MATERIAL SUPPLIED:
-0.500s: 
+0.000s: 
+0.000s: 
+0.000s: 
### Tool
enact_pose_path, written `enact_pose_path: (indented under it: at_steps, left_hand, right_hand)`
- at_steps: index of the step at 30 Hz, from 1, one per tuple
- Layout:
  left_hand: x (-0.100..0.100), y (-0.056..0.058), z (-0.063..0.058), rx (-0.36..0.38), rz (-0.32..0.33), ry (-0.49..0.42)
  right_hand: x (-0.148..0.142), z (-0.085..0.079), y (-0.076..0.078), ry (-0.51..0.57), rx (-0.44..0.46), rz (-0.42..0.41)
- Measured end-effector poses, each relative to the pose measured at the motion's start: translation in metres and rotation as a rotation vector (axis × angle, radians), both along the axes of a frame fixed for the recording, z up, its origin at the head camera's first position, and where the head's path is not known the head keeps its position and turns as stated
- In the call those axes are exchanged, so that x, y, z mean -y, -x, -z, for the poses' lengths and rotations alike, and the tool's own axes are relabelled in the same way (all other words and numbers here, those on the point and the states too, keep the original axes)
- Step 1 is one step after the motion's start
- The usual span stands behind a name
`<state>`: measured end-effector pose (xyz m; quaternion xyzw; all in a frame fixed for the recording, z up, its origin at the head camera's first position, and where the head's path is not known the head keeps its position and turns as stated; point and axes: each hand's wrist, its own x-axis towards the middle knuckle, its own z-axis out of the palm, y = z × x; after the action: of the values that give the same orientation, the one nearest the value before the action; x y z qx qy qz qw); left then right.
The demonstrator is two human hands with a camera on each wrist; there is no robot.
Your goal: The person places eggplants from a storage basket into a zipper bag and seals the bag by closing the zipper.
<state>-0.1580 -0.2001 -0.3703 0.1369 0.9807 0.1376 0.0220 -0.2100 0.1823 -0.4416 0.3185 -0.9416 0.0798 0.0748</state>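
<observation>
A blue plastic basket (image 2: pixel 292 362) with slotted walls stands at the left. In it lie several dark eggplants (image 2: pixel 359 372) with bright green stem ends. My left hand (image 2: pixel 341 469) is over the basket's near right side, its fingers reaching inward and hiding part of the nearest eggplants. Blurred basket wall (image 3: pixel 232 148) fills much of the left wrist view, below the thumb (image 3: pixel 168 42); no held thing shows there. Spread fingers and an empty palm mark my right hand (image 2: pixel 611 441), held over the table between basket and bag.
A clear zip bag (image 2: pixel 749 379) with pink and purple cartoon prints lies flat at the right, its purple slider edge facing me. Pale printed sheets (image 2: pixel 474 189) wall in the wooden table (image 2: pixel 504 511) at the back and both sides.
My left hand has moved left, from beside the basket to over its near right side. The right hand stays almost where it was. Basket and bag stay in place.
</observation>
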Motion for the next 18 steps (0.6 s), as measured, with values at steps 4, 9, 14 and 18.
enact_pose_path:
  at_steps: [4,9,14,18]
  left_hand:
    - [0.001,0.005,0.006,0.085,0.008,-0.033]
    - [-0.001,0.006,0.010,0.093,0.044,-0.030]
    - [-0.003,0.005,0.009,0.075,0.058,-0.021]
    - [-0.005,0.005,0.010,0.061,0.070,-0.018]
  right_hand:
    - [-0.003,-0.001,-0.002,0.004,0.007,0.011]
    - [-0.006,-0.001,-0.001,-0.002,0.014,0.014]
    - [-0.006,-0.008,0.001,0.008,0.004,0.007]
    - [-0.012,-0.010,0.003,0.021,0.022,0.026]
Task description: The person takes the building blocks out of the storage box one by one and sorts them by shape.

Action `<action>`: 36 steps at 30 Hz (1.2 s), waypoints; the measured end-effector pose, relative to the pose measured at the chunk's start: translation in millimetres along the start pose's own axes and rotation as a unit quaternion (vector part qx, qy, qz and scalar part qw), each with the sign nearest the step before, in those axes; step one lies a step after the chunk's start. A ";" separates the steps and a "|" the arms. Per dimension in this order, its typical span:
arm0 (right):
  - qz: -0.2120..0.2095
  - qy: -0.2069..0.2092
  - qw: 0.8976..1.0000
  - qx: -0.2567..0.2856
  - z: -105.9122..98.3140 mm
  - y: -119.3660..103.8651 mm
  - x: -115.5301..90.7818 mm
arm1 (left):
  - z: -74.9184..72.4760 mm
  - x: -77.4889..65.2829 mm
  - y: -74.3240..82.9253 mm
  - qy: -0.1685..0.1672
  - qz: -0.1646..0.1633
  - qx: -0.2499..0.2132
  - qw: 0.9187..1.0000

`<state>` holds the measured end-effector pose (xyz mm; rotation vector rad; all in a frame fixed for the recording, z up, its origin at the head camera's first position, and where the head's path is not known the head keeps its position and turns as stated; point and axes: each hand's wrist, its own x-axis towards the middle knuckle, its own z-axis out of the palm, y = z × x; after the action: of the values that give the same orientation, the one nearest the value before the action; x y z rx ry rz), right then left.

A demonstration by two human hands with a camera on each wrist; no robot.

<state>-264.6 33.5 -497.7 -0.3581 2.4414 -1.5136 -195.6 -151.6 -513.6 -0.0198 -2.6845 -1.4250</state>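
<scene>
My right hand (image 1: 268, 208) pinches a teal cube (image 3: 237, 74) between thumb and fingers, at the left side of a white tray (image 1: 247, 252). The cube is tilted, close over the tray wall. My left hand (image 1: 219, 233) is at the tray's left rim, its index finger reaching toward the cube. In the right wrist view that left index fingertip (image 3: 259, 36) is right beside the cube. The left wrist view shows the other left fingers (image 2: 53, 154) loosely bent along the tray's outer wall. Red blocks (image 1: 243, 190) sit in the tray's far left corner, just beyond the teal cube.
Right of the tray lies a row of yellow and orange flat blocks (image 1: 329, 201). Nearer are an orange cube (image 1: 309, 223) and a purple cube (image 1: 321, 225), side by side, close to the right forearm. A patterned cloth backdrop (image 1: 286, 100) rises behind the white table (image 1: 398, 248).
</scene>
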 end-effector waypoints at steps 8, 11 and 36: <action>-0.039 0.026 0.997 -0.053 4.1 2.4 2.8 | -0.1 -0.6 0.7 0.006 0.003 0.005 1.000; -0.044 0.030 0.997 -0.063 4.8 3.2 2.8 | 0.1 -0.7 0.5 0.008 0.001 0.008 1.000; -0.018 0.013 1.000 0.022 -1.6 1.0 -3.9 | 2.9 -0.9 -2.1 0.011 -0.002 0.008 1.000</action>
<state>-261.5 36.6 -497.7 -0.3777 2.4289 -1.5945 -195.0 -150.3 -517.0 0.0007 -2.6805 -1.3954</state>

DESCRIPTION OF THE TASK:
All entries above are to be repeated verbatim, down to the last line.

REPLY:
-0.500s: 
+0.000s: 
+0.000s: 
+0.000s: 
### Tool
enact_pose_path, written `enact_pose_path: (indented under it: at_steps, left_hand, right_hand)`
- at_steps: index of the step at 30 Hz, from 1, one per tuple
- Layout:
  left_hand: x (-0.100..0.100), y (-0.056..0.058), z (-0.063..0.058), rx (-0.36..0.38), rz (-0.32..0.33), ry (-0.49..0.42)
  right_hand: x (-0.148..0.142), z (-0.085..0.079), y (-0.076..0.078), ry (-0.51..0.57), rx (-0.44..0.46), rz (-0.42..0.41)
- Measured end-effector poses, each relative to the pose measured at the motion's start: translation in metres and rotation as a rotation vector (axis × angle, radians), both along the axes of a frame fixed for the recording, z up, its origin at the head camera's first position, and where the head's path is not known the head keeps its position and turns as stated
- In the call those axes are exchanged, so that x, y, z mean -y, -x, -z, for the poses' lengths and rotations alike, and the tool's own axes are relabelled in the same way (all other words and numbers here, those on the point and the states too, keep the original axes)
- Step 1 is one step after the motion's start
- The usual span stands behind a name
`<state>`: measured end-effector pose (xyz m; quaternion xyzw; all in a frame fixed for the recording, z up, its origin at the head camera's first position, and where the head's path is not known the head keeps its position and turns as stated; point and axes: each hand's wrist, its own x-axis towards the middle knuckle, its own z-axis out of the palm, y = z × x; after the action: of the values that give the same orientation, the one nearest the value before the action; x y z qx qy qz qw); left then right.
The demonstrator is two human hands with a camera on each wrist; there is no robot.
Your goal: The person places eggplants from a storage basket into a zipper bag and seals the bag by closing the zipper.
<state>-0.1580 -0.2001 -0.3703 0.1369 0.9807 0.1376 0.0220 -0.2100 0.1823 -0.4416 0.3185 -0.9416 0.0798 0.0748</state>
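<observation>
A blue plastic basket (image 2: pixel 292 362) with slotted walls stands at the left. In it lie several dark eggplants (image 2: pixel 359 372) with bright green stem ends. My left hand (image 2: pixel 341 469) is over the basket's near right side, its fingers reaching inward and hiding part of the nearest eggplants. Blurred basket wall (image 3: pixel 232 148) fills much of the left wrist view, below the thumb (image 3: pixel 168 42); no held thing shows there. Spread fingers and an empty palm mark my right hand (image 2: pixel 611 441), held over the table between basket and bag.
A clear zip bag (image 2: pixel 749 379) with pink and purple cartoon prints lies flat at the right, its purple slider edge facing me. Pale printed sheets (image 2: pixel 474 189) wall in the wooden table (image 2: pixel 504 511) at the back and both sides.
My left hand has moved left, from beside the basket to over its near right side. The right hand stays almost where it was. Basket and bag stay in place.
</observation>
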Motion for the next 18 steps (0.6 s), as measured, with values at steps 4, 9, 14 and 18.
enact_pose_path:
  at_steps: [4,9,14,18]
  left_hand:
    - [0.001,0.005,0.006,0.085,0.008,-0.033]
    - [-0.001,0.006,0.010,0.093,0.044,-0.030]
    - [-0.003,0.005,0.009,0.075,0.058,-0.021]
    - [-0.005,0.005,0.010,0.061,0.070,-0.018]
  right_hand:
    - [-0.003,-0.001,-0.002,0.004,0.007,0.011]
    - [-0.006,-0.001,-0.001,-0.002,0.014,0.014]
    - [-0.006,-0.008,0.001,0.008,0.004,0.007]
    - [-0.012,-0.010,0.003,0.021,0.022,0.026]
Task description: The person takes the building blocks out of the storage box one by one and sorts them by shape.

Action `<action>`: 36 steps at 30 Hz (1.2 s), waypoints; the measured end-effector pose, relative to the pose measured at the chunk's start: translation in millimetres along the start pose's own axes and rotation as a unit quaternion (vector part qx, qy, qz and scalar part qw), each with the sign nearest the step before, in those axes; step one lies a step after the chunk's start. A ";" separates the steps and a "|" the arms. Per dimension in this order, its typical span:
arm0 (right):
  - qz: -0.2120..0.2095
  - qy: -0.2069..0.2092
  - qw: 0.8976..1.0000
  - qx: -0.2567..0.2856
  - z: -105.9122..98.3140 mm
  - y: -119.3660..103.8651 mm
  - x: -115.5301..90.7818 mm
arm1 (left):
  - z: -74.9184..72.4760 mm
  - x: -77.4889..65.2829 mm
  - y: -74.3240..82.9253 mm
  - qy: -0.1685..0.1672
  - qz: -0.1646..0.1633
  - qx: -0.2499..0.2132
  - qw: 0.9187..1.0000

`<state>` holds the measured end-effector pose (xyz mm; rotation vector rad; all in a frame fixed for the recording, z up, its origin at the head camera's first position, and where the head's path is not known the head keeps its position and turns as stated; point and axes: each hand's wrist, its own x-axis towards the middle knuckle, its own z-axis out of the palm, y = z × x; after the action: of the values that give the same orientation, the one nearest the value before the action; x y z rx ry rz), right then left.

A demonstration by two human hands with a camera on each wrist; no robot.

<state>-264.6 33.5 -497.7 -0.3581 2.4414 -1.5136 -195.6 -151.6 -513.6 -0.0198 -2.6845 -1.4250</state>
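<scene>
My right hand (image 1: 268, 208) pinches a teal cube (image 3: 237, 74) between thumb and fingers, at the left side of a white tray (image 1: 247, 252). The cube is tilted, close over the tray wall. My left hand (image 1: 219, 233) is at the tray's left rim, its index finger reaching toward the cube. In the right wrist view that left index fingertip (image 3: 259, 36) is right beside the cube. The left wrist view shows the other left fingers (image 2: 53, 154) loosely bent along the tray's outer wall. Red blocks (image 1: 243, 190) sit in the tray's far left corner, just beyond the teal cube.
Right of the tray lies a row of yellow and orange flat blocks (image 1: 329, 201). Nearer are an orange cube (image 1: 309, 223) and a purple cube (image 1: 321, 225), side by side, close to the right forearm. A patterned cloth backdrop (image 1: 286, 100) rises behind the white table (image 1: 398, 248).
</scene>
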 end-effector waypoints at steps 8, 11 and 36: <action>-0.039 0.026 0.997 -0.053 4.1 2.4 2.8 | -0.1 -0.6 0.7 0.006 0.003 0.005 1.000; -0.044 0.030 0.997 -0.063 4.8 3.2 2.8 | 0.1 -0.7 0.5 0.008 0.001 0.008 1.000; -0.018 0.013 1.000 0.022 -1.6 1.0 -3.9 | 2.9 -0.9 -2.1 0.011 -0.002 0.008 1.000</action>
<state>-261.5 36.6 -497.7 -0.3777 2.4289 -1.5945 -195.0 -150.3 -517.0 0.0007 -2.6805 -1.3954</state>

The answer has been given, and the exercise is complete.